“Classic Mary!” That about sums up the Crawley family’s troubles in the Downton Abbey: The Grand Finale trailer (and more or less the entire series). Lady Mary (Michelle Dockery) is a sensation for both good and ill as she attempts to win over society as—gasp!—a divorced woman. She and husband Henry Talbot (Matthew Goode, who had scheduling conflicts) are done, and high society isn’t exactly kind to a divorcée, as evidenced by Mary getting kicked out of a party for the crime of being newly single.
Downton Abbey: The Grand Finale “follows the Crawley family and their staff as they enter the 1930s,” reads a synopsis for the third film. “When Mary finds herself at the center of a public scandal and the family faces financial trouble, the entire household grapples with the threat of social disgrace. The Crawleys must embrace change as the staff prepares for a new chapter with the next generation leading Downton Abbey into the future.”
The future of Downton is in Mary’s hands, and she’s got a progressive attitude: “Families like ours must keep moving to survive,” she says. That attitude may be at odds with the aristocratic traditions instilled in them by the late Dowager Countess (Maggie Smith), whose legacy looms large over the Downton Abbey: The Grand Finale trailer. “If mama were alive, what would she do?” the Earl of Grantham (Hugh Bonneville) ponders. “There is a clear sense in the film that the family continues to be, in a sense, dominated by Violet,” series creator Julian Fellowes told Deadline earlier this month. “The fact that she’s dead is a detail. It’s her beliefs, her demands, and her sense of how the Crawleys should behave, and what they’re there for, that live on. We tried to find ways to make that as clear as we can. Of course, we do miss Maggie in the film, but we should miss Maggie in the film. That’s quite deliberate. We don’t want people not to miss her. We want them to miss her. I think she created a wonderful character that I will be grateful for to my dying day.”

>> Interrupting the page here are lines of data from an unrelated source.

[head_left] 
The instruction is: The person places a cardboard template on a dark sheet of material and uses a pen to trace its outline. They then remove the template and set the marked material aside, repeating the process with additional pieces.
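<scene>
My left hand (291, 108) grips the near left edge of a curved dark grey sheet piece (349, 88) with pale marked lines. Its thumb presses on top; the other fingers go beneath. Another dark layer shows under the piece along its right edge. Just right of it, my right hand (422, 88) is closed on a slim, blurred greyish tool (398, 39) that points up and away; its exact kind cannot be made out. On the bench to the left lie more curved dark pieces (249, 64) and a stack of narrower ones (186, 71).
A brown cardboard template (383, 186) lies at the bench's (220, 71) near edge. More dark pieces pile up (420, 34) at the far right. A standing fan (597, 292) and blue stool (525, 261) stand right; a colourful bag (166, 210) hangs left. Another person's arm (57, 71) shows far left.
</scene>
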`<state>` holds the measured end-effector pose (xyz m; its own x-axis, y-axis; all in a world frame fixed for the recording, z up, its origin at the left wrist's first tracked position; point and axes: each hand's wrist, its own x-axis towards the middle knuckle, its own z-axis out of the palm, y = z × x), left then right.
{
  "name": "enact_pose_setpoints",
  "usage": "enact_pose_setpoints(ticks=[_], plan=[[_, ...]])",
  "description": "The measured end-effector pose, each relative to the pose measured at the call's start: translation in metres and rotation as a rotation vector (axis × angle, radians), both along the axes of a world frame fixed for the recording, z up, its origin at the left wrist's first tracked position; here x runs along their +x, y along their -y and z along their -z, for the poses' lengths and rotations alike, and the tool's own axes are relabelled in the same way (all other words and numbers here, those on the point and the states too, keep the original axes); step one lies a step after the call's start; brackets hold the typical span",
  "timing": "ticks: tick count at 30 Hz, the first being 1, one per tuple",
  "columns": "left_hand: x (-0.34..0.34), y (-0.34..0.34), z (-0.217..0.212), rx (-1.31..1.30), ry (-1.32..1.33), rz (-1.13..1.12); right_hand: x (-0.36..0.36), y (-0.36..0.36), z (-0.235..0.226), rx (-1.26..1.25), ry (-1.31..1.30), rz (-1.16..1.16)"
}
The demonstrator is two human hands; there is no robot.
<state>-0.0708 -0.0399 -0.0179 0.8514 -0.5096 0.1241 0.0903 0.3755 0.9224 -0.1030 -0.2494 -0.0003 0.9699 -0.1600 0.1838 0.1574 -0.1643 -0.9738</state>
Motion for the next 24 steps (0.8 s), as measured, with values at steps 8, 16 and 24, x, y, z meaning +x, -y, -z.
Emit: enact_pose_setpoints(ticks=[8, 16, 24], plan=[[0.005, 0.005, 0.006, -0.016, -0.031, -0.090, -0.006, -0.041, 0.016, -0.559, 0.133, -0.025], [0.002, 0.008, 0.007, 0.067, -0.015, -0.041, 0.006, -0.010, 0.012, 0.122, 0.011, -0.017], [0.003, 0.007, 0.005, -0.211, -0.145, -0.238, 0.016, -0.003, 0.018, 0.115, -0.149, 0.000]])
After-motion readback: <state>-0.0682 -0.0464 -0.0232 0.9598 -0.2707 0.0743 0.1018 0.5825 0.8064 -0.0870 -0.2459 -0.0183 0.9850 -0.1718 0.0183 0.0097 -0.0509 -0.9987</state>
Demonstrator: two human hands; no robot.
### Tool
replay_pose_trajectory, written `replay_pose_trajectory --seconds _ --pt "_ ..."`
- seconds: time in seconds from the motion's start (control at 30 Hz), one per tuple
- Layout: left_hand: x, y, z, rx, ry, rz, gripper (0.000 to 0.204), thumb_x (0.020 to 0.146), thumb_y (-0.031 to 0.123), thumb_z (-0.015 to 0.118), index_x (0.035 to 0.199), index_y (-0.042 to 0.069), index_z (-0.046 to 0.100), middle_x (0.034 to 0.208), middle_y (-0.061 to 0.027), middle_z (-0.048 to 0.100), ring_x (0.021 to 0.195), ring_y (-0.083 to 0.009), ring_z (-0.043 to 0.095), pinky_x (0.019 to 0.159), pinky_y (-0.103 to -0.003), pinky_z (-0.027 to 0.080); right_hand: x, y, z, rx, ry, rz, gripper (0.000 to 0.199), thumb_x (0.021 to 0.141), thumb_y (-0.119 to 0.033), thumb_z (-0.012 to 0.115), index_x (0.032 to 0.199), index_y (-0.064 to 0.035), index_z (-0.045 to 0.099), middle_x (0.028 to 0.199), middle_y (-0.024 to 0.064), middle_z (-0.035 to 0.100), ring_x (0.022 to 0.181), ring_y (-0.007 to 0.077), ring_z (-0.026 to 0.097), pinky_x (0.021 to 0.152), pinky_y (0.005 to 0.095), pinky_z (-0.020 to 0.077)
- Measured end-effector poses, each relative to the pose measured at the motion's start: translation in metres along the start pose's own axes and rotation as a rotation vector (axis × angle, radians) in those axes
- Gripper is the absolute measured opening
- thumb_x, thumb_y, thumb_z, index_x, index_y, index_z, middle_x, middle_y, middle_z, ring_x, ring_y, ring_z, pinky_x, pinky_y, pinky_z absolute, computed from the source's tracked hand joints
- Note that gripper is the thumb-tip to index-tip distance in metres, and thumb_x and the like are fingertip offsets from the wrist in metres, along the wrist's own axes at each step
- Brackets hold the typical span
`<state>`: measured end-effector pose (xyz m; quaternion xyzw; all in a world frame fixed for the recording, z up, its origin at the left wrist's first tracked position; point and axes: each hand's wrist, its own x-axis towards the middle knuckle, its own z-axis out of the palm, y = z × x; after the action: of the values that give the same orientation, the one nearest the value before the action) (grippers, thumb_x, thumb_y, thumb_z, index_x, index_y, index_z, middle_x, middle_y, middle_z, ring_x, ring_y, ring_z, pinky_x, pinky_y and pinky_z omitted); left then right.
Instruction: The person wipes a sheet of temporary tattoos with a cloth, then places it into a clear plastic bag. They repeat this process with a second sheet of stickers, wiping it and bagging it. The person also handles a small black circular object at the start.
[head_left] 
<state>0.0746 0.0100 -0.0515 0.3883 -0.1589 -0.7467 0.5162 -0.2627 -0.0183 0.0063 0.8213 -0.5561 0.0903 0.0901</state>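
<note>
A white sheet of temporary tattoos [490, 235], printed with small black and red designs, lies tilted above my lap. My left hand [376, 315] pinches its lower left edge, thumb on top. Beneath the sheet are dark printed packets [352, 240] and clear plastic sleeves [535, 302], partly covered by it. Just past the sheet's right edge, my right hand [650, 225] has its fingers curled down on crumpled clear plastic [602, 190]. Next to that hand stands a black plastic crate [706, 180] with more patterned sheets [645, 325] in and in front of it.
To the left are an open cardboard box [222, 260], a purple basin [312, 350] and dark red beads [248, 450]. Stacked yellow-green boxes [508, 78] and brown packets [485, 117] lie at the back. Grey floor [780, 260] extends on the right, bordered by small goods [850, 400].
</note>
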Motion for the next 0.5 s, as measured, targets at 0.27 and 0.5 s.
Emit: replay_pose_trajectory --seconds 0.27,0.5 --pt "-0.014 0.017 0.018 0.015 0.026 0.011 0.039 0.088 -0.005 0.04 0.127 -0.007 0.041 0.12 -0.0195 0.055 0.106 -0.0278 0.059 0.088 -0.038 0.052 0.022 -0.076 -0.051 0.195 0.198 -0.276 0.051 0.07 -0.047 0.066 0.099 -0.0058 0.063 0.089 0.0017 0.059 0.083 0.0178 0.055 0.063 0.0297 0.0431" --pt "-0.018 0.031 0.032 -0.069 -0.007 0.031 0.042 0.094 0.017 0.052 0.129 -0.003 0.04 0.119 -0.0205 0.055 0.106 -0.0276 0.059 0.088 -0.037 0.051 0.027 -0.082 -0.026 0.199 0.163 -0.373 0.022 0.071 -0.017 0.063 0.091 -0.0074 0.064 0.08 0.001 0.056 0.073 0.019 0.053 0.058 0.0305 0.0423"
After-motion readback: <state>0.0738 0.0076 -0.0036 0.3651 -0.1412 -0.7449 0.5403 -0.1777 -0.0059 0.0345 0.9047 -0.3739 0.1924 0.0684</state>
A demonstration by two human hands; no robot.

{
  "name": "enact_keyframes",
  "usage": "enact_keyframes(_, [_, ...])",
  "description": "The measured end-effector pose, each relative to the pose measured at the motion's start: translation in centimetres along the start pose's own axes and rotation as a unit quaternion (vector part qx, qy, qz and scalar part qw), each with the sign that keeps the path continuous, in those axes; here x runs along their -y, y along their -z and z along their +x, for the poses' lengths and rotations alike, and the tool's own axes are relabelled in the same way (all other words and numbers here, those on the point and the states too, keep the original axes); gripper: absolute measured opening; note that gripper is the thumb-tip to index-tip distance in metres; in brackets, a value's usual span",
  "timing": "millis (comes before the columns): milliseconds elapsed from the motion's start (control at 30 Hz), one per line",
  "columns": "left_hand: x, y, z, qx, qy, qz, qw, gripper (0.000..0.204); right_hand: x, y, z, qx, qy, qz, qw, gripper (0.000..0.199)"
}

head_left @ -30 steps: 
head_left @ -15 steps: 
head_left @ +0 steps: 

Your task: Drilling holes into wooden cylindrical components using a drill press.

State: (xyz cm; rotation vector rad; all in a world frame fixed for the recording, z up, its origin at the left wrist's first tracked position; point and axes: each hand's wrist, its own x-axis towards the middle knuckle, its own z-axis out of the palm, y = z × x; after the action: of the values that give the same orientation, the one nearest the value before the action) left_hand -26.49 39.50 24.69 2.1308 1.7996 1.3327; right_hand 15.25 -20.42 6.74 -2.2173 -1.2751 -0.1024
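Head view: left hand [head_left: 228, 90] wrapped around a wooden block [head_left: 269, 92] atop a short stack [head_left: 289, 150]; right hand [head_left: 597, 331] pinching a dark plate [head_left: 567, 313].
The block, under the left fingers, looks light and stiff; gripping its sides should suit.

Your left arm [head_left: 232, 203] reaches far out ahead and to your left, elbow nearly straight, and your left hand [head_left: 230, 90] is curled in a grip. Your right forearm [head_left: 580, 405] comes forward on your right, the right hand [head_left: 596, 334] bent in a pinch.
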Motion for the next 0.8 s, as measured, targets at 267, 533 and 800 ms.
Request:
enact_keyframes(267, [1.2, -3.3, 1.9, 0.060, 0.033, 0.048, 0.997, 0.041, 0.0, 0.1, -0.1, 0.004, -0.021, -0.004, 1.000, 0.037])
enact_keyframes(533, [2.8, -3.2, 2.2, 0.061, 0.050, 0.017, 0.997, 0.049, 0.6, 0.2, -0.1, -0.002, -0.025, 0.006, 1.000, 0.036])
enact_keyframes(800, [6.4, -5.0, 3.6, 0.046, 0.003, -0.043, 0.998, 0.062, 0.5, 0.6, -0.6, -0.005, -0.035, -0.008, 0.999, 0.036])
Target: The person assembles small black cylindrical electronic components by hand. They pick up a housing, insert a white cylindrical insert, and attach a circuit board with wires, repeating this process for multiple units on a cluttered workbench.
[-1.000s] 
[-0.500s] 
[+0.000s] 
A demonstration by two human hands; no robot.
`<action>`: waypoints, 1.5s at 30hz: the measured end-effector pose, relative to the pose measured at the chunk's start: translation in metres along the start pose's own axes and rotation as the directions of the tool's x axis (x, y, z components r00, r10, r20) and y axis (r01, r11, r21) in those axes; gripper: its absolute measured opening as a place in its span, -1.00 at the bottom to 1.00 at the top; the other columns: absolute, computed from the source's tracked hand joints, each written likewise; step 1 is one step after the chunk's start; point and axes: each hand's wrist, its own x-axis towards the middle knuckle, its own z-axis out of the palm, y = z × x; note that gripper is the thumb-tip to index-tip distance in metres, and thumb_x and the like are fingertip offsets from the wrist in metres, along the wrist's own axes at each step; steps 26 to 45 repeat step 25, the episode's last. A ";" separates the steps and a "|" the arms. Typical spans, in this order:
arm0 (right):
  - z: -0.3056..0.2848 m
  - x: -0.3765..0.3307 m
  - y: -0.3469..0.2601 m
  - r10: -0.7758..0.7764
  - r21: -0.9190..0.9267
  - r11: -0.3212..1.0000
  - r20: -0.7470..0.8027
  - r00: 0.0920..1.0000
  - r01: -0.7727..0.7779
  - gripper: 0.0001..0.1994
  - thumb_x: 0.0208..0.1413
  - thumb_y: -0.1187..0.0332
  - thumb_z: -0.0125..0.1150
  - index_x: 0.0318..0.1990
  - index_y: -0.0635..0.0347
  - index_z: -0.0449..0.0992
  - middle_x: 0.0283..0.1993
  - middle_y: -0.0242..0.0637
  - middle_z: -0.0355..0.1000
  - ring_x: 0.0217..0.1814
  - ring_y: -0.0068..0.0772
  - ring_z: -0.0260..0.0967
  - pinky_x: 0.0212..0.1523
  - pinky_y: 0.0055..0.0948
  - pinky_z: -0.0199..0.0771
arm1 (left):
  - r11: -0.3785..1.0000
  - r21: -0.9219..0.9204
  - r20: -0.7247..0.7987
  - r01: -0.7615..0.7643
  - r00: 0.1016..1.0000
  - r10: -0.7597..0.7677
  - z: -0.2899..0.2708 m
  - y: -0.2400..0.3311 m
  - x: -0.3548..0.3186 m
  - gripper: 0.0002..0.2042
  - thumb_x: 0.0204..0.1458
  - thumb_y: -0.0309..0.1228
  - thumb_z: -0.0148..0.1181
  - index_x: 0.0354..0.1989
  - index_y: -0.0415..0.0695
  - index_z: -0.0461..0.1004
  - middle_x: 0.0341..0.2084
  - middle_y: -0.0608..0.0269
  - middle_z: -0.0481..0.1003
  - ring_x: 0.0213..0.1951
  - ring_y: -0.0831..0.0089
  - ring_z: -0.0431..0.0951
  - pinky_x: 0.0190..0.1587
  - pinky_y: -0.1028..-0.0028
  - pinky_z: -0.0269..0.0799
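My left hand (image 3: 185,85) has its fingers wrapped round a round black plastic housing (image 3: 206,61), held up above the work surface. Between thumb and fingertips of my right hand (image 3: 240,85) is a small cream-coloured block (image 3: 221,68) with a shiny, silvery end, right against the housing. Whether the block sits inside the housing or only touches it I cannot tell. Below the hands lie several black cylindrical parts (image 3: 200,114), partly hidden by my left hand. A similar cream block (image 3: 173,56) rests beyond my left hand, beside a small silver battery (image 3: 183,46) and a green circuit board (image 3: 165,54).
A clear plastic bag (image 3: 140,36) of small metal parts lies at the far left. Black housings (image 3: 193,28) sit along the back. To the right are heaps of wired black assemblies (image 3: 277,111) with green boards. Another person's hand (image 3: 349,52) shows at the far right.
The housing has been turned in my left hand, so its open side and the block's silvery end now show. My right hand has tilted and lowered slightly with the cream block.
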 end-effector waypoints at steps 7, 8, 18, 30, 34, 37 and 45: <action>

Though this is obviously being billed as the end of Downton Abbey, the 75-year-old Fellowes expressed a “never say never” attitude about bringing the show back in some form, “But I think it’s the last with the original cast,” he said. “They’ve done 15 years, and that’s a long time on a TV show. The young women who arrived in their early 20s are now in their late 30s, and they’ve all married, had babies, been divorced, and God knows what else, since we started the show.” Downton Abbey: The Grand Finale premieres in theaters on September 12.